WLXT-TV
- Aurora, Illinois; United States;
- Channels: Analog: 60 (UHF);

Programming
- Affiliations: Independent

Ownership
- Owner: South Kane-Kendall Broadcasting Corporation

History
- First air date: May 18, 1969
- Last air date: July 17, 1970; (1 year, 60 days);

Technical information
- Licensing authority: FCC
- ERP: 208 kW
- HAAT: 134 m (440 ft)
- Transmitter coordinates: 41°47′54″N 88°08′59″W﻿ / ﻿41.79833°N 88.14972°W

Links
- Public license information: Public file; LMS;

= WLXT-TV =

Television station in Aurora, Illinois (1969–1970)

WLXT-TV (channel 60) was an independent television station in Aurora, Illinois, United States, which broadcast from 1969 to 1970. The station was owned by the South Kane-Kendall Broadcasting Corporation. WLXT ceased operating in July 1970; channel 60 would not return to air in Chicago for another 12 years.

==History==
In late 1966, the South Kane-Kendall Broadcasting Corporation was one of two applicants for channel 60 at Aurora; it won the station in 1968, initially proposing an educational-commercial hybrid schedule featuring credit courses from Waubonsee Community College. Investors in South Kane-Kendall included Roy Raymond, owner of a plastics company, and Ray Sherwood, general manager of Aurora radio station WMRO-FM. The station also won the favor of city councilmembers, who voted down a proposed cable system for Aurora largely because they feared it would harm the planned local station. WLXT-TV began telecasting May 18, 1969, from a former dance studio in Aurora and a transmitter in nearby Naperville. The cost of building the station was less than expected because South Kane-Kendall was able to get deals on used equipment, including a transmitter from WCET in Cincinnati.

WLXT focused on local programming for Aurora and its suburban coverage area. Channel 60 proposed to the Du Page County Board of Supervisors that it telecast its meetings over WLXT. In a market with multiple independent stations already, its program offerings included movies, a program featuring a cartoonist, children's shows, and other local fare. It also broadcast coverage of fast-pitch softball games.

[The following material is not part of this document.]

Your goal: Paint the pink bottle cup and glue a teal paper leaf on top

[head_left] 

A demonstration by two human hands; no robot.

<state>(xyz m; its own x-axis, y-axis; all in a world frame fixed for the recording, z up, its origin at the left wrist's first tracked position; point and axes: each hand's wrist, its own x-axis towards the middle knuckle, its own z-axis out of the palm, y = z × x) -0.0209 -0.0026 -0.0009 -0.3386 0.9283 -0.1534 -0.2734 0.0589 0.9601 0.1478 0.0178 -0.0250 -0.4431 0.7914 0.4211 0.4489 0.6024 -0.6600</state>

Briefly in December and January, WLXT cut back its programming to a bare minimum of live news and a movie while work was carried out to add new color equipment at a cost of over $150,000; by this time, South Kane-Kendall had hired Simpson Productions to manage channel 60. After the upgrade was complete, WLXT broadcast from 3:30 to 11 p.m. on weekdays and 5 to 11 p.m. on weekends.

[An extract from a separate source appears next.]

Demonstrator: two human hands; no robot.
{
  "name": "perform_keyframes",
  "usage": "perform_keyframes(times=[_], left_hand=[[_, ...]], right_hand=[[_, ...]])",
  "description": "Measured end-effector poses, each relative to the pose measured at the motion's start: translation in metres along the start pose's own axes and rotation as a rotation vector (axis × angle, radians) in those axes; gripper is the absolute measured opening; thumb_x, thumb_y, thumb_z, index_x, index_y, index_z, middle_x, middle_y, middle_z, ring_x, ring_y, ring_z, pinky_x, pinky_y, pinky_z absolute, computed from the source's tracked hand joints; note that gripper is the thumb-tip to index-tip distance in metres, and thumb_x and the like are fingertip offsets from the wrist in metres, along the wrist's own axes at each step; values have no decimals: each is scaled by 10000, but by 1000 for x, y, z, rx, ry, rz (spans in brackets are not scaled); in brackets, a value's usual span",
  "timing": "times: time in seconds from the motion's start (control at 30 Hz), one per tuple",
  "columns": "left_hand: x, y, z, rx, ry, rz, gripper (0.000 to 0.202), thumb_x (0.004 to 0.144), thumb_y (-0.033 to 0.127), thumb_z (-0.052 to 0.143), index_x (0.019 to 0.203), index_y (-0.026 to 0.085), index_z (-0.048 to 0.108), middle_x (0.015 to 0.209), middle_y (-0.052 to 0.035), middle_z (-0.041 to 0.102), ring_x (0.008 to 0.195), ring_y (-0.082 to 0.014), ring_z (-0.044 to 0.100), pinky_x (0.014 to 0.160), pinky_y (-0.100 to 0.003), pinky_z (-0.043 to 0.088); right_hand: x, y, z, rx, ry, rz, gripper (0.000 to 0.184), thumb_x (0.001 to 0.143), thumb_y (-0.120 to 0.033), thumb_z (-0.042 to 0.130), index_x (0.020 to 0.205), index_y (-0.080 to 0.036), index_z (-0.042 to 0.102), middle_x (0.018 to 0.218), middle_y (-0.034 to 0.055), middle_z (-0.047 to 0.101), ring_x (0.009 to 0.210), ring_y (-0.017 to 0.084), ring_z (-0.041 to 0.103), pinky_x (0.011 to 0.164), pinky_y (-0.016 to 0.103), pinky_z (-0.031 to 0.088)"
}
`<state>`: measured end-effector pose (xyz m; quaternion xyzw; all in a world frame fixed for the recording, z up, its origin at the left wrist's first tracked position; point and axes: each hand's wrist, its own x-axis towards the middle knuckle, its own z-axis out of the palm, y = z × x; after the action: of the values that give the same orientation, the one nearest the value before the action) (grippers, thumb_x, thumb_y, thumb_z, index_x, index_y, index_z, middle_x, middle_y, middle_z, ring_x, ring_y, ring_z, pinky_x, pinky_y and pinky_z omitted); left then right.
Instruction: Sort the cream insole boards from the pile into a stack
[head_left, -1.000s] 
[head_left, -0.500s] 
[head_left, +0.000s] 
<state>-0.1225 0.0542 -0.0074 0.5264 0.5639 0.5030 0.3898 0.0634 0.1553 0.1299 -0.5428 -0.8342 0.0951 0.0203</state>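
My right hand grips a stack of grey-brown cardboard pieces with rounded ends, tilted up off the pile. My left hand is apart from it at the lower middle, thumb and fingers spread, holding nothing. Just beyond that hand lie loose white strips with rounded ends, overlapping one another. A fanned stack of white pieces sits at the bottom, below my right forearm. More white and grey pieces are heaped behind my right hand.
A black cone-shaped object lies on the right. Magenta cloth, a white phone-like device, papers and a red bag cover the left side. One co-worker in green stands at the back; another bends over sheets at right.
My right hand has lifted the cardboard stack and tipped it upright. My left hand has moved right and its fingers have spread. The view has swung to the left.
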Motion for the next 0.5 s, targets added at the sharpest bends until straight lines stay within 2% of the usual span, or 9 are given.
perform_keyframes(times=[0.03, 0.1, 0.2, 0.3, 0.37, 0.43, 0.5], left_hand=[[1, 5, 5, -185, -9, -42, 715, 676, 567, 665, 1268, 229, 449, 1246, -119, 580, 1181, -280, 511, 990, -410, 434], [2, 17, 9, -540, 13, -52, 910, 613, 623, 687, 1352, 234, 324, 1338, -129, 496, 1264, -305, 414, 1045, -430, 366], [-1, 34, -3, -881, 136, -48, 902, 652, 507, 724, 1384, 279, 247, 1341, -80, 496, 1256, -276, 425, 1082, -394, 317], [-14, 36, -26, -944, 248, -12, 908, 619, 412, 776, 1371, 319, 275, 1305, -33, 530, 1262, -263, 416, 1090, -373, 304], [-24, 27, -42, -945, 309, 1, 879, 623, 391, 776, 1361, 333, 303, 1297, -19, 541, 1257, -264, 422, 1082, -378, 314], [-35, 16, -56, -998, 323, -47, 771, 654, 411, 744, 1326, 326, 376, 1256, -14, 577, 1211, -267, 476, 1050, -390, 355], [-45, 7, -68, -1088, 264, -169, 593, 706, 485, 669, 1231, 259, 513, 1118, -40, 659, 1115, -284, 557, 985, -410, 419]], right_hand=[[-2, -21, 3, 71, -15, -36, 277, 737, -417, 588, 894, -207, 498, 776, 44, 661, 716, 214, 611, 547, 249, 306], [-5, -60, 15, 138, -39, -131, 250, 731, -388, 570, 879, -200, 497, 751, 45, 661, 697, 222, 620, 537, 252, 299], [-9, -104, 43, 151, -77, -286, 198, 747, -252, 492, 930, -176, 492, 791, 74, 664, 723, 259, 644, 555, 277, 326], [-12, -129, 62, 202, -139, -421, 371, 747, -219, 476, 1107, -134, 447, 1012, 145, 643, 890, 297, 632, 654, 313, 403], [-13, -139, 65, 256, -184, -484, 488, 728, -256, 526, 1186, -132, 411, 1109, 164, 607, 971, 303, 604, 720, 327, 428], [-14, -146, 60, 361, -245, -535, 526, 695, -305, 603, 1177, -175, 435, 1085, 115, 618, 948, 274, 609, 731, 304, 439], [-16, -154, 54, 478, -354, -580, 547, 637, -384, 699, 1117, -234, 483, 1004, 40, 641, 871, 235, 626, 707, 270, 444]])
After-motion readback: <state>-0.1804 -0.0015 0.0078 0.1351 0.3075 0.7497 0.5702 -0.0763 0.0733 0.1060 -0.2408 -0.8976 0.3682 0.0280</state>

WLXT suspended operations on July 17, 1970. The closure was abrupt and announced to employees when they arrived to work to find a sign on the door. Shortly thereafter, in March 1971, ads appeared in Broadcasting magazine advertising the station as for sale by trustee. The station did not sell, and its equipment was advertised for sale the next year.

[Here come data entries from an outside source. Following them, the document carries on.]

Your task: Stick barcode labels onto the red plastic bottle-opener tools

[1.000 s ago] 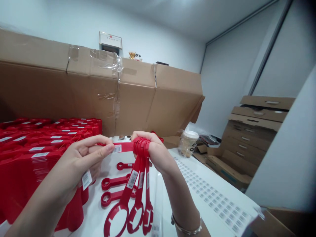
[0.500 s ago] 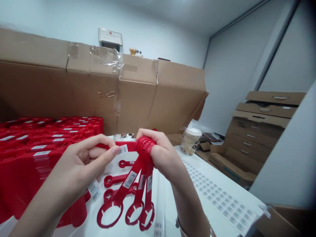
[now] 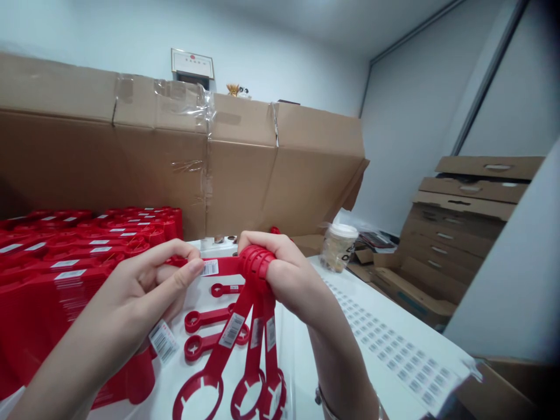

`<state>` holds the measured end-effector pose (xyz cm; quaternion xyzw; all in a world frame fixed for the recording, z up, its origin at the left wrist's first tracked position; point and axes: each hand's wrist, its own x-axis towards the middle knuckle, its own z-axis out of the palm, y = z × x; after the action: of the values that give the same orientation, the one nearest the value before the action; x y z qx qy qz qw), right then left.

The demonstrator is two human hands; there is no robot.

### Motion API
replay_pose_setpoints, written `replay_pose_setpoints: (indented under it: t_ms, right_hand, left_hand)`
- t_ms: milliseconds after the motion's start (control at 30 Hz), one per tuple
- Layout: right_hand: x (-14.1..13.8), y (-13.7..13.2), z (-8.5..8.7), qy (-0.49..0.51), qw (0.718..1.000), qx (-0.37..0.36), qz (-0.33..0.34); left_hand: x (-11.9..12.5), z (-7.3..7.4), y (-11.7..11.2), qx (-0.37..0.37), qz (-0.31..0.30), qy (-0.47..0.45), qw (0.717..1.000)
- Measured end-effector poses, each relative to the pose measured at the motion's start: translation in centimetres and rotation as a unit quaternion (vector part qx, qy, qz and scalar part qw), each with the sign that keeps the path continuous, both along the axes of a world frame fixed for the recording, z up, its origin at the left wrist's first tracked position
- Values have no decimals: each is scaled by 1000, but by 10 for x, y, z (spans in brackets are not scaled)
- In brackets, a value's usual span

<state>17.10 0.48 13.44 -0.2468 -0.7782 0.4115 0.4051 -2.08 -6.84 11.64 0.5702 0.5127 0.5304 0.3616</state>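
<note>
My right hand (image 3: 293,274) is wrapped around a fanned bunch of red plastic ring wrenches (image 3: 254,262). Several of them hang down, with white barcode labels on their handles and notched rings at the bottom. One wrench handle (image 3: 230,266) points left toward my left hand (image 3: 153,286), whose thumb and forefinger pinch the left edge of a barcode label (image 3: 210,268) lying against that handle. A second barcode label (image 3: 164,341) hangs beneath my left hand; what holds it is hidden. Smaller red wrenches (image 3: 210,317) lie on the white table below.
Stacks of labelled red wrenches (image 3: 70,274) fill the left side. A large cardboard box (image 3: 284,175) stands behind. To the right are a label sheet (image 3: 394,350), a lidded cup in plastic (image 3: 339,248) and piled cardboard boxes (image 3: 459,233).
The barcode label at my left fingertips has turned from tilted to level along the handle. The hanging wrenches have swung slightly down and right; the view has shifted a little.
</note>
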Motion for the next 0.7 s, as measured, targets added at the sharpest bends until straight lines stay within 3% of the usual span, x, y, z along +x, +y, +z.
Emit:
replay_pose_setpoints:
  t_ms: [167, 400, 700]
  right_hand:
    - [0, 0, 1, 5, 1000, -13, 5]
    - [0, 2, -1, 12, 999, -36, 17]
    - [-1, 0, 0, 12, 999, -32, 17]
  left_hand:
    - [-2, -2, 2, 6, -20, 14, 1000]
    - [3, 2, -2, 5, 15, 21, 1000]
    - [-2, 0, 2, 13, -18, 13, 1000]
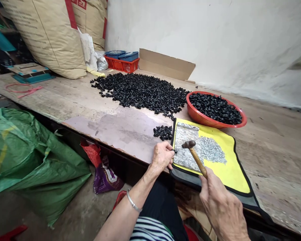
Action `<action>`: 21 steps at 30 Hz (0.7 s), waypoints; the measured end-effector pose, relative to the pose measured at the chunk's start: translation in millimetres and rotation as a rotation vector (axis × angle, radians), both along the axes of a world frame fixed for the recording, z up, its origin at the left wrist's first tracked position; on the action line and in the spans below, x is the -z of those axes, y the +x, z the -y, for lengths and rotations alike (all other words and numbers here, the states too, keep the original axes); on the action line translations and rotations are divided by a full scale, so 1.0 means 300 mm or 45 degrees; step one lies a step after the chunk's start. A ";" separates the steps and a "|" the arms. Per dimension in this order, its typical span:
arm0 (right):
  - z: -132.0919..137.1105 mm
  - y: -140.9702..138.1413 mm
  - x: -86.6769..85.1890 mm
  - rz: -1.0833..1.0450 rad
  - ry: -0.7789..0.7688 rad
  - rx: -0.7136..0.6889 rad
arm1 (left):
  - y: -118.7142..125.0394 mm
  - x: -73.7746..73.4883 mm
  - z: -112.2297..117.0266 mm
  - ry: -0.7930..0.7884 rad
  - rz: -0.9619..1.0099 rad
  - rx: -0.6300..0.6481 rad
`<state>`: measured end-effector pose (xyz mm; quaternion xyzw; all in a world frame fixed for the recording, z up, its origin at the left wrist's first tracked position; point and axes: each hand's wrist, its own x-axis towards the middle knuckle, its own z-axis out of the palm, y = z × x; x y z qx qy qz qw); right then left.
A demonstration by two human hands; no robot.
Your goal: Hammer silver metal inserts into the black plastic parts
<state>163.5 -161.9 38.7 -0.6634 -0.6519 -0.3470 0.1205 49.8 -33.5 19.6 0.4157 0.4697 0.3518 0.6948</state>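
Observation:
My left hand [162, 155] pinches a small black plastic piece [175, 151] at the left edge of a worn metal plate [187, 155]. In my right hand [219, 197] is a hammer [197, 159] with a wooden handle, its dark head raised over the plate. The plate lies on a yellow mat [230, 170] with black edging. To the right of the plate, a heap of tiny shiny metal parts [212, 149] is spread on the mat. A little cluster of black pieces [163, 132] sits just beyond my left hand.
A large pile of black pieces [142, 92] covers the table's middle. Behind the mat stands a red bowl [215, 124] full of them. Farther back are a red basket [121, 64], a cardboard strip [167, 63] and big sacks [45, 36]. A green sack [32, 157] is down at the left.

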 end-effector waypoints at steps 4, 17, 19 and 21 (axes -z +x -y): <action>0.004 -0.003 0.001 -0.102 -0.077 -0.039 | 0.001 0.004 -0.001 0.018 -0.003 -0.014; 0.015 -0.037 0.016 -0.050 -0.182 0.084 | 0.000 0.022 0.006 0.037 0.014 -0.019; 0.018 -0.028 0.016 -0.055 -0.162 0.049 | -0.001 0.019 0.006 0.034 0.026 -0.017; 0.019 -0.020 0.007 -0.086 -0.078 0.016 | -0.002 0.016 0.007 0.032 0.029 -0.017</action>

Despite its short time on air, several station alumni went on to more notable positions. After the station closed, news director Christine Lund, who had taken the position two years out of college, went to work for KGO-TV in San Francisco on her way to becoming a well-known anchor for KABC-TV in Los Angeles. Craig Roberts, who joined the station's news staff, was asked to do sports when the sports director quit; he went on to be the sports director of KPRC-TV in Houston. A pair of brothers—Tom Skilling, later of WGN-TV, and Jeffrey Skilling, who would later become the CEO of Enron Corporation—worked at WLXT-TV while in high school; Tom did weather, while Jeff helped in the control room.